Soaring childlessness among southern European women - report
- Published
Women in Europe are having fewer children, particularly in southern Europe, a French report has found.
More than a fifth of women born in the 1970s may remain childless, compared to an average of 15% in northern Europe and 18% in western Europe.
Factors including a precarious labour market and lack of family-friendly work policies help explain the rise in involuntary childlessness, it says.
But the report points out childlessness was also very high about a century ago.
Some 17-25% of women born in the first decade of the 20th Century remained childless, due to factors including the deaths of many men of marriageable age in the First World War, the emigration of other young men in poor countries, and the effects of the 1929 Great Depression.
Since then the average European childless trend, says France's National Institute of Demographic Studies, external, has formed a U-shape.
Childlessness reached very low levels among women born in the 1930s and 1940s - the parents of the "baby boom" generation which enjoyed post-war prosperity such as low unemployment and generous state welfare systems.
In eastern Europe, the boom in births lasted longer than the west, the report says, bolstered by a lack of the contraception that was becoming available in the west.
The rise in childlessness is most marked in southern Europe, with rates surpassing 20% among women born in the early 1970s in Greece, Italy and Spain
In western Europe, childlessness was highest in Austria, Germany and Switzerland at about 20% of women born in 1968
Birth rates in Bulgaria, the Czech Republic and Russia are higher than other central and eastern European countries after the fall of communism in 1989-90. Only 8% of women born in these countries in 1968 remain childless, far below the European average of 14%
But childlessness began to rise among women born in the 1940s (in the west) and the 1960s (in the east) - due, the report says, to a complex combination of personal and external factors.
"Most of the economic and cultural trends of the last half-century appear to have steered women and men away from having children.
Very few women, it says, plan never to have children - instead, most end up "perpetually postponing parenthood" until it is too late.
"Reliable contraception, delayed union formation and childbearing, greater family fragility, demanding careers and job instability, as well as general economic uncertainty, are likely to foster childlessness".

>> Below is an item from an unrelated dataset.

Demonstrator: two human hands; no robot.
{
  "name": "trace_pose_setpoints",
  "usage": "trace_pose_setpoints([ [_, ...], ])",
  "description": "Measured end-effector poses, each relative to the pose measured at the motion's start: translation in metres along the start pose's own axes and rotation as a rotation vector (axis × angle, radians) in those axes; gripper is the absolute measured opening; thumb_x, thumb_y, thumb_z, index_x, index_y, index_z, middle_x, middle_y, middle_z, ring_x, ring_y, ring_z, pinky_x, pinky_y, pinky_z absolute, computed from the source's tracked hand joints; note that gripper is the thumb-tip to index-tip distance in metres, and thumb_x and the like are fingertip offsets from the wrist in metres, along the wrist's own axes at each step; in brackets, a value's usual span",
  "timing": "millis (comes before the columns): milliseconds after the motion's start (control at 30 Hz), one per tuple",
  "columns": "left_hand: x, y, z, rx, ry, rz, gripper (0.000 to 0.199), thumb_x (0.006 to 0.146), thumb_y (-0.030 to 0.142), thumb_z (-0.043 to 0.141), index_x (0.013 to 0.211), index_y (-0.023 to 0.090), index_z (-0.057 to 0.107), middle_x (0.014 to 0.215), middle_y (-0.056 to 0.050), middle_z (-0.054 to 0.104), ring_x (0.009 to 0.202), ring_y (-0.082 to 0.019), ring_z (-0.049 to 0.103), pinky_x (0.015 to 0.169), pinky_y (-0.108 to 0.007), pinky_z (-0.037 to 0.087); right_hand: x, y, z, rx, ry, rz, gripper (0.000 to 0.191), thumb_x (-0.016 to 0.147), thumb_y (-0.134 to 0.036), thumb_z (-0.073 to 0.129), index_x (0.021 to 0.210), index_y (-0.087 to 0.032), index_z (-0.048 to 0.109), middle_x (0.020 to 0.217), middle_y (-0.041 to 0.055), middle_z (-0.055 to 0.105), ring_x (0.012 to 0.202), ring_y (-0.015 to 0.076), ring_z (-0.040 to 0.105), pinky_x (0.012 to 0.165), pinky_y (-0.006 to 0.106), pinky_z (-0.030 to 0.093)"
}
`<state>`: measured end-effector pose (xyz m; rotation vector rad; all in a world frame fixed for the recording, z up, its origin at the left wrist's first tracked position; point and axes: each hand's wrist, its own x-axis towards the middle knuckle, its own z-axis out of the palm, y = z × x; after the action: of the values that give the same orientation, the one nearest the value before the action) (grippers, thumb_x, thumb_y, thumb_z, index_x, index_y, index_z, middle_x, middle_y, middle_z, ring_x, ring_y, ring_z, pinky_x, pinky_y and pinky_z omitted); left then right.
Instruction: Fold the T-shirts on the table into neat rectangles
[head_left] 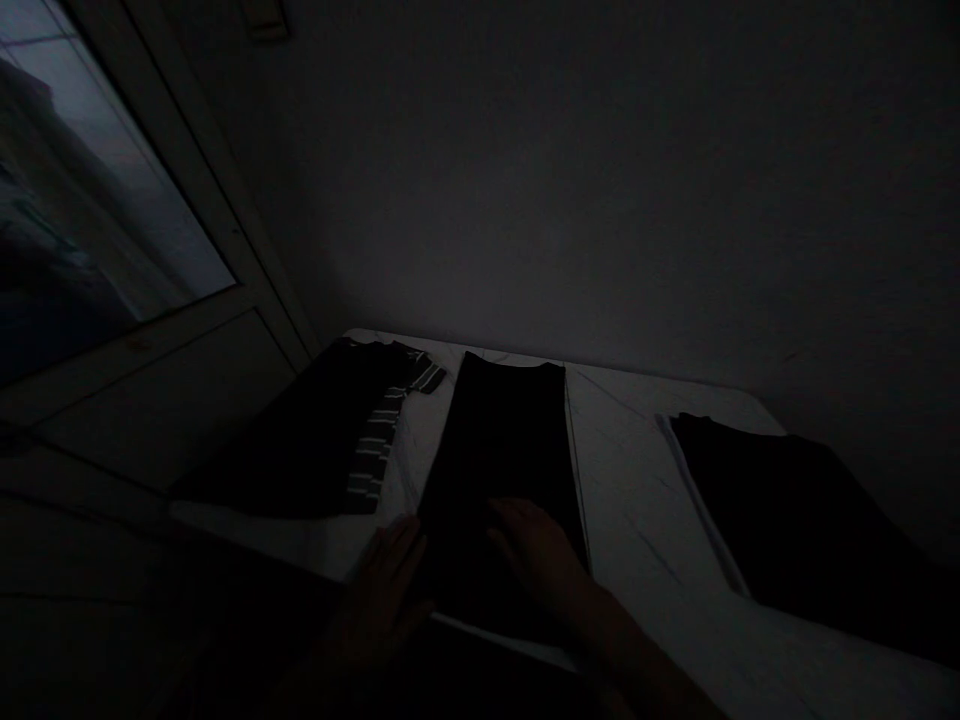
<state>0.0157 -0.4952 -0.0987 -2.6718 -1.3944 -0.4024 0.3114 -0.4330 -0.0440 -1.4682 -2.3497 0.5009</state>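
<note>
A black folded garment (510, 440), long and narrow, lies flat on the white marbled table (622, 470) in front of me. My right hand (536, 550) rests on its near part with the fingers stretched out and pointing left. At the garment's left edge is my left hand (390, 575), its fingers extended and lying flat. Neither hand visibly grips the cloth. The picture is very dark, so the garment's folds and exact kind are hard to make out.
To the left lie dark clothes (300, 430) with a striped garment (379, 440) showing at their right side. Another dark folded pile (795, 520) with a pale edge is on the right. A grey wall (562, 200) stands behind the table, and a glazed door (247, 290) at the left.
</note>
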Motion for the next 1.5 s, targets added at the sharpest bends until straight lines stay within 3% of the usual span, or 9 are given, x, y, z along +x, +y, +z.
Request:
trace_pose_setpoints([
  [167,-0.030,-0.007,0.016,-0.087,0.173,-0.160,0.050,0.096,0.042,0.055,0.142,0.025,0.055,0.144,-0.012,0.060,0.136,-0.030,0.053,0.106,-0.047,0.052,0.007,-0.050,0.009,0.077,-0.168,-0.121,0.026,0.094,-0.027,0.063,0.118,-0.024,0.071,0.116,0.0055,0.072,0.106,0.0215,0.067,0.092,0.032,0.053],
  [300,-0.039,-0.005,0.017,-0.124,0.243,-0.232,0.031,0.095,0.032,0.053,0.120,0.024,0.069,0.127,-0.010,0.070,0.123,-0.027,0.062,0.100,-0.045,0.056,-0.001,-0.068,0.034,0.065,-0.244,-0.239,0.025,0.092,-0.032,0.069,0.116,-0.024,0.071,0.115,0.0045,0.072,0.104,0.0209,0.066,0.088,0.030,0.051],
  [600,-0.023,0.011,0.003,-0.159,0.296,-0.293,0.023,0.095,0.022,0.049,0.103,0.022,0.071,0.108,-0.009,0.073,0.109,-0.024,0.066,0.095,-0.043,0.058,-0.008,-0.073,0.075,-0.076,-0.139,-0.317,0.014,0.093,-0.014,0.062,0.101,-0.022,0.070,0.098,0.0036,0.073,0.089,0.0183,0.064,0.074,0.028,0.047],
  [800,-0.045,0.009,0.017,0.002,0.393,-0.146,0.027,0.095,0.017,0.049,0.109,0.023,0.071,0.103,-0.007,0.076,0.107,-0.023,0.068,0.098,-0.043,0.056,-0.016,-0.073,0.090,-0.123,-0.086,-0.415,0.008,0.091,-0.014,0.065,0.096,-0.020,0.069,0.092,0.0043,0.072,0.084,0.0194,0.064,0.073,0.030,0.049],
  [933,-0.051,0.003,0.019,-0.018,0.333,-0.192,0.022,0.096,0.027,0.055,0.112,0.026,0.070,0.110,-0.008,0.075,0.111,-0.024,0.068,0.098,-0.042,0.057,-0.024,-0.072,0.085,-0.062,-0.070,-0.405,0.010,0.094,-0.017,0.064,0.100,-0.022,0.070,0.097,0.0033,0.074,0.088,0.0187,0.066,0.080,0.030,0.052],
  [1067,-0.027,-0.013,0.008,-0.014,0.172,-0.082,0.065,0.092,0.059,0.058,0.148,0.026,0.050,0.145,-0.013,0.058,0.135,-0.032,0.053,0.108,-0.047,0.048,-0.046,-0.042,0.060,0.065,0.112,-0.323,0.027,0.098,-0.022,0.056,0.123,-0.026,0.067,0.114,0.0062,0.073,0.102,0.0198,0.068,0.089,0.032,0.056],
  [1200,0.005,-0.028,-0.009,0.024,0.004,0.134,0.103,0.084,0.083,0.046,0.162,0.020,0.020,0.160,-0.017,0.040,0.146,-0.036,0.038,0.118,-0.051,0.033,-0.085,0.028,0.037,-0.023,0.323,-0.231,0.037,0.099,-0.026,0.052,0.134,-0.031,0.063,0.118,0.0082,0.074,0.104,0.0245,0.071,0.086,0.038,0.061],
  [1333,0.020,-0.037,-0.015,0.051,-0.055,0.267,0.102,0.084,0.085,0.042,0.162,0.022,0.020,0.158,-0.013,0.043,0.145,-0.031,0.042,0.118,-0.045,0.032,-0.127,0.088,0.031,-0.163,0.455,-0.180,0.053,0.096,-0.031,0.060,0.147,-0.036,0.051,0.123,0.0071,0.073,0.106,0.0277,0.073,0.083,0.041,0.064],
  [1500,0.020,-0.051,0.005,0.160,0.008,0.434,0.088,0.090,0.078,0.043,0.159,0.024,0.031,0.152,-0.005,0.053,0.139,-0.024,0.049,0.115,-0.034,0.034,-0.151,0.095,0.052,-0.242,0.341,-0.295,0.054,0.098,-0.034,0.059,0.150,-0.038,0.046,0.130,0.0036,0.070,0.114,0.0242,0.070,0.091,0.038,0.062],
])
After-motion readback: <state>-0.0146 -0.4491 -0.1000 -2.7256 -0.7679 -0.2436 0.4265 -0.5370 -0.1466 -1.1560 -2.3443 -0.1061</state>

The report cites high unemployment, "inadequate family policies" and "persistent gender inequalities in the division of domestic work and childcare" as important factors.
"While childlessness has broadly stabilised in western and northern Europe, it is likely to continue rising fast in southern Europe, where up to one quarter of women born in the 1970s may remain childless," the report concludes.
"Childlessness will also continue rising in central and eastern Europe."